STITCH IT! by Nelly Lewis, Rialto Theatre Brighton, Tuesday 29th November 8pm.

Stitch it! is a strongly visual solo performance that takes the audience on a woman’s journey from childhood to childbirth, ageing and death solely through the language of the body.

One woman, a fantastically versatile dress, a hanging sewing box and a lot of buttons were the architecture of a world of transitions played out through mime and butoh style dance theatre. Butoh is a Japanese dance / theatrical form that grew out of WWII as an opposition to classical codified dance forms and to celebrate the grotesque we experience everyday. Butoh’s deliberately slow pace, sustained physical movement and use of striking poses, allows the audience space to formulate their own interpretations of the meanings onstage. This production went most of the way to achieving this, which is a tricky thing to pull off.

Nelly Lewis subtly led us through the transitions between life phases with enough moments of clarity that we were not lost. The expected archetypes of womanhood (maiden, mother and crone) were recognizable, if not a little obvious at times. The customary upheaval from childhood to young adult hood was expressed as being lost at sea in a life raft made from the performer’s dress, while tangled elastic string drawn from the navel became the widow’s peak of old age (cleverly representing declining fertility through adulthood to old age).

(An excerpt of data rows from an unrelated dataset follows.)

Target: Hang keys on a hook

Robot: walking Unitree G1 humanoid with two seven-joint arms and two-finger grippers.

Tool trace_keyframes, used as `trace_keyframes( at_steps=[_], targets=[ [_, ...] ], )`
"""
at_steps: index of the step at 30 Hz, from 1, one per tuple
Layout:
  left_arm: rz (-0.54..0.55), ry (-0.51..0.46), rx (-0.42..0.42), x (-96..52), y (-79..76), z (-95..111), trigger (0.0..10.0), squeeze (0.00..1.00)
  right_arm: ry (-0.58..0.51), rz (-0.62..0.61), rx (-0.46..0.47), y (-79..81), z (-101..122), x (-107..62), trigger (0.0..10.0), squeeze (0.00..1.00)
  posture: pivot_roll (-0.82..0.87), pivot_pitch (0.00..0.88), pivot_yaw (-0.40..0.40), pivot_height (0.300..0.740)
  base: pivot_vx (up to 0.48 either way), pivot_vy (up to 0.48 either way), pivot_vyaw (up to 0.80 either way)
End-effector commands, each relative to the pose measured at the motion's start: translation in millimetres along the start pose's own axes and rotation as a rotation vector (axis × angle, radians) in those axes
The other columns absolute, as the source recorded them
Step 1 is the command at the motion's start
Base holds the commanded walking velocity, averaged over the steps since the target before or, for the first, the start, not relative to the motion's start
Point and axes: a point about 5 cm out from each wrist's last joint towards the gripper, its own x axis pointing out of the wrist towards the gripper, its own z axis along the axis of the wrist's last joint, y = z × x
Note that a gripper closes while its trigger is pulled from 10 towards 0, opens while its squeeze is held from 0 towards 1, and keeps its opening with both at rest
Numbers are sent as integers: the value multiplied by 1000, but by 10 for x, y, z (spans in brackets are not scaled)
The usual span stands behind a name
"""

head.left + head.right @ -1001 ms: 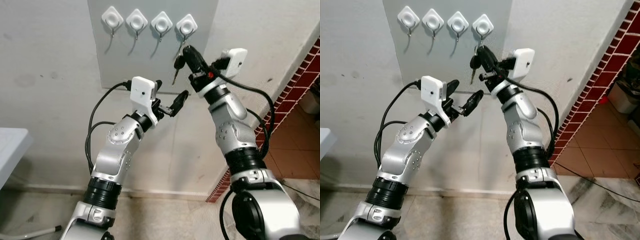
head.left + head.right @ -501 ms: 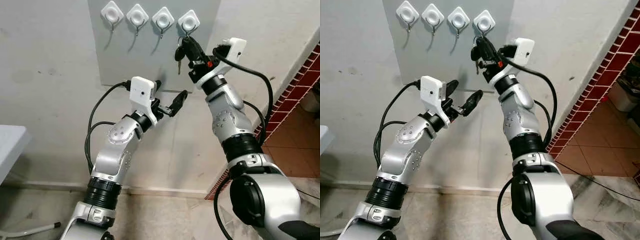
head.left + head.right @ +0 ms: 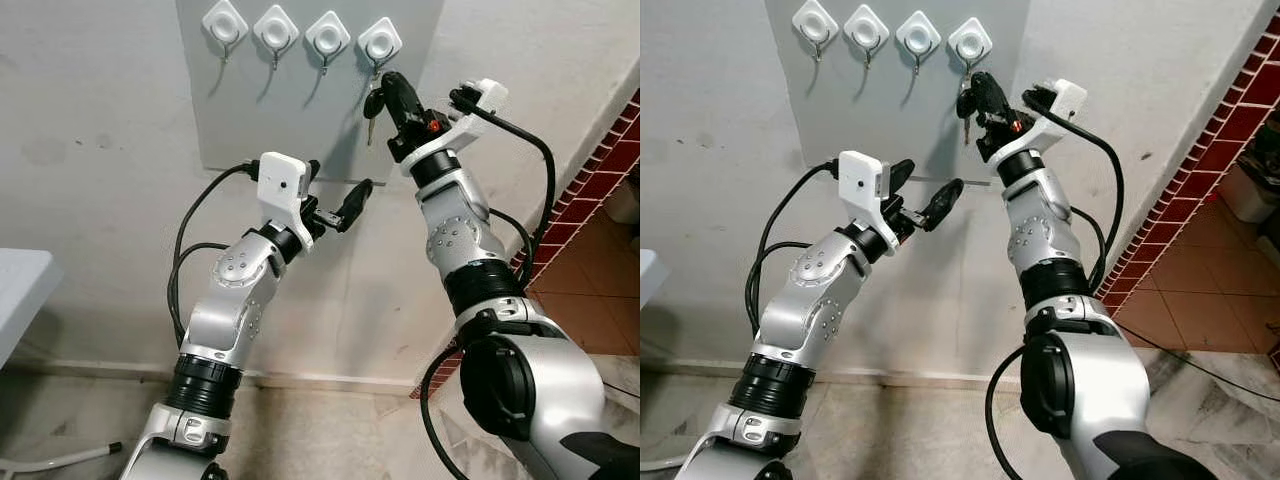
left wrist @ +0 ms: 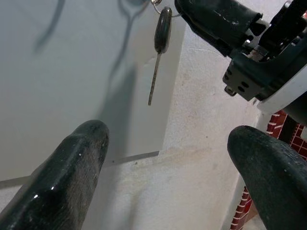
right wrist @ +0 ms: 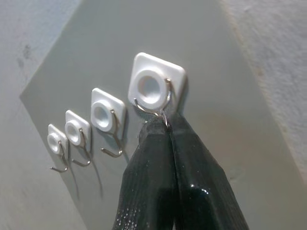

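On the grey wall panel (image 3: pixel 300 110), 4 white hooks are mounted in a row, and the rightmost hook (image 3: pixel 379 42) is the one being worked at. The right gripper (image 3: pixel 392 88) is raised to that hook, its 2 black fingers (image 5: pixel 168 182) pressed together; in the right wrist view their tips are seen right at the metal bend of the hook, with a thin wire ring caught between them. The keys (image 3: pixel 371 105) are pinched by that ring and hang just below the hook, close against the panel. From the left wrist view, 1 key (image 4: pixel 160 52) with a dark head and a slim blade is seen dangling straight down beside the right gripper.

The left gripper (image 3: pixel 335 210) is held lower, near the panel's bottom edge, with its fingers spread and nothing between them; it takes no part in the hanging.

The task is judged to be close to its end: the keys have been carried to the hook and the ring appears to be at, or already over, the hook's wire. Whether the ring is fully seated cannot be told from these views. What is left is for the ring to be settled, the grip released, and the arm drawn away without the keys being pulled off.
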Motion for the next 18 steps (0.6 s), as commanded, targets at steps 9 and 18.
trace_keyframes(
  at_steps=[9,18],
  targets=[
    [-16,-8,-5,20,-40,53,10000,0,-9,-36,107,-22,-16,24,10000,0,-11,69,-59,740,0,0,0],
    [8,-5,-17,9,-15,51,10000,0,-18,-29,35,-38,-75,-49,10000,1000,-7,75,-64,740,0,0,0]
  ],
)
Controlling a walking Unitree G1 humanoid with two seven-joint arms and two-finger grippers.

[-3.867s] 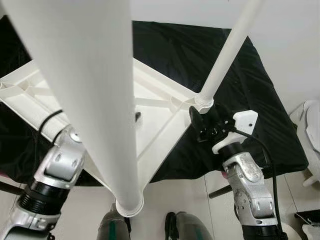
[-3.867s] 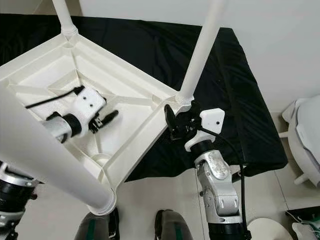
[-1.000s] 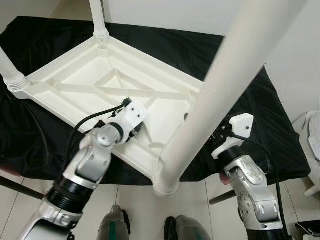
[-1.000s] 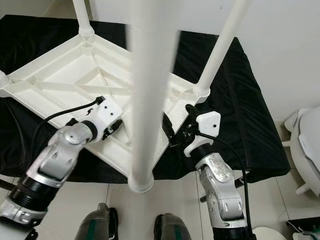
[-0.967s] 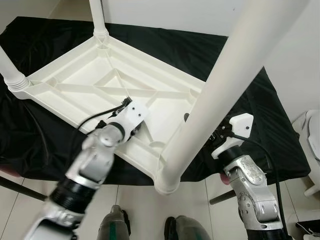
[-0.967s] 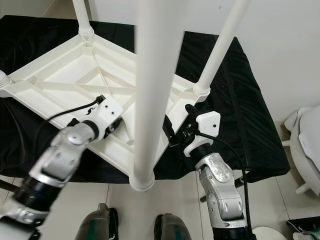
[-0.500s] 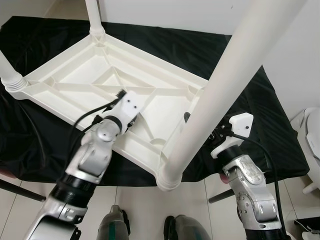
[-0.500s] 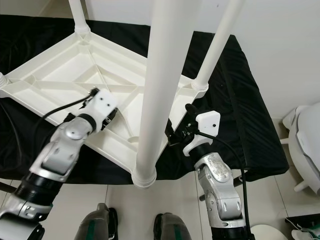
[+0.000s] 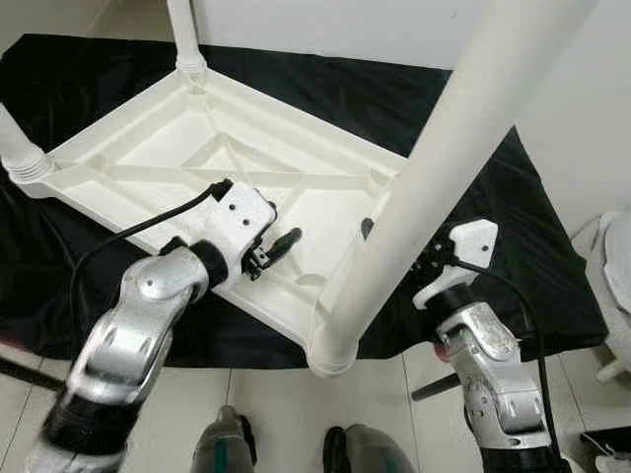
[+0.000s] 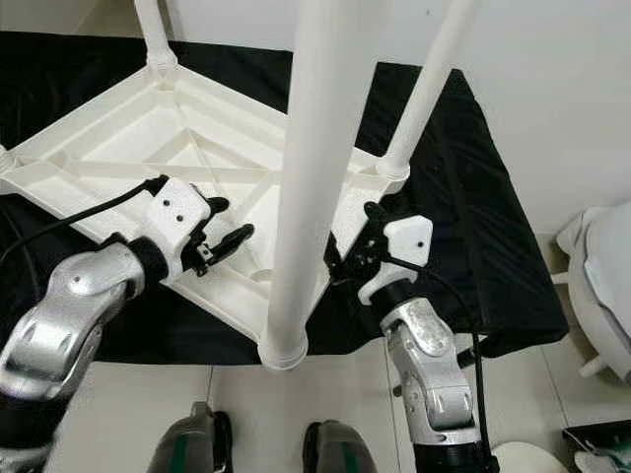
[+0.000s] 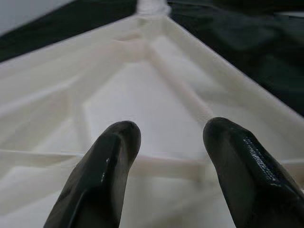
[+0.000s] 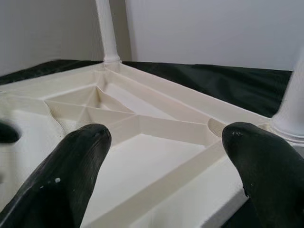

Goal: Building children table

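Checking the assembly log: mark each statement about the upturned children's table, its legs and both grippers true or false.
1. The white tabletop lies underside up on a black cloth. True.
2. The left gripper clamps a table leg. False: its fingers are open over the ribbed underside.
3. The right gripper sits at the tabletop's edge, open. True.
4. No legs are fitted. False: a leg stands in its corner socket, among others.

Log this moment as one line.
tabletop upside down on black cloth | left gripper open over underside | right gripper open at tabletop edge
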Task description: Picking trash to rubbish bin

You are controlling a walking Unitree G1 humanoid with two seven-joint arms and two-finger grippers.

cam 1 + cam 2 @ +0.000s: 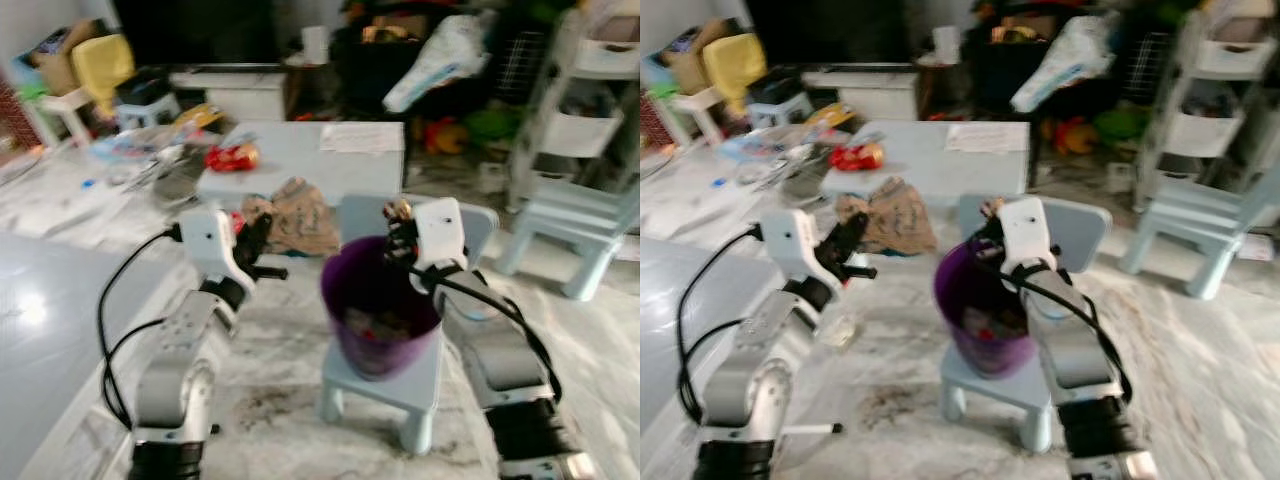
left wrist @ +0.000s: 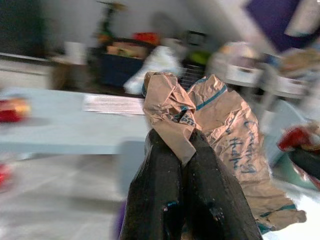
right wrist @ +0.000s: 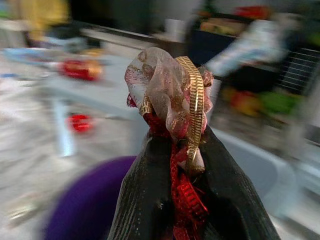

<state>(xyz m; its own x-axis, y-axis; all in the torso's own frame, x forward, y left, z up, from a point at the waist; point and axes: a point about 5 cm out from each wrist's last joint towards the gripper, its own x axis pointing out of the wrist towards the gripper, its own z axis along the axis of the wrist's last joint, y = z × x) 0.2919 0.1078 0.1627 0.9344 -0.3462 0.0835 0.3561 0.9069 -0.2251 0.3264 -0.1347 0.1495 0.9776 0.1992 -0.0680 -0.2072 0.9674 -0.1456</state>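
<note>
Room: a purple bin (image 1: pixel 378 300) is sitting on a small blue chair (image 1: pixel 420 385), on marble floor (image 1: pixel 290 400) before a low table (image 1: pixel 310 150).
Left gripper (image 2: pixel 181 145): reaching out left of the bin, pinching a crumpled brown paper bag (image 2: pixel 220 130).
Right gripper (image 3: pixel 182 145): hovering at the bin's rim, clamping a red-gold wrapper (image 3: pixel 175 95).

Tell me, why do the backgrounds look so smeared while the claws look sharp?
Left wrist view: black fingers and crumpled brown paper bag sharp, room streaked. Right wrist view: red and gold ribbon crisp, purple bin blurred. Eye views: softly blurred overall, glare on the floor.
</note>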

The inventive use of a small number of props was impressive throughout. Never has a button been more things – foetus, nose, eyes, nipple, symbol of abandon, symbol of something precious and forgotten. I would be interested to know how the collaboration with costume designer, Yasmin Wollek, developed as the manipulation and reconfiguration of the dress was ingenious and inseparable from the action.

The emotional journey overall was gentle with some surprises, including confusion, desperation and hysteria. One sequence stays with me – that of the tragically comic button-clown mother, slipping between hysterical laughter and despair, expressing the joy of motherhood and despair of exhaustion and not knowing the answers in a way that I felt I related to even though I am not a mother.

In such a deliberately paced and stripped back world, fleeting moments of superfluous action were distracting and interrupted the delicate interpretations I had been overlaying onto the action. I would like to see certain elements stripped back further and the whole thing slowed down to make it an entirely captivating work.

The show is well suited to an intimate fringe festival atmosphere, so I would recommend you see it if its on during Brighton Festival Fringe in May 2017. Worth a watch if you want to see something a bit different without being disappointed.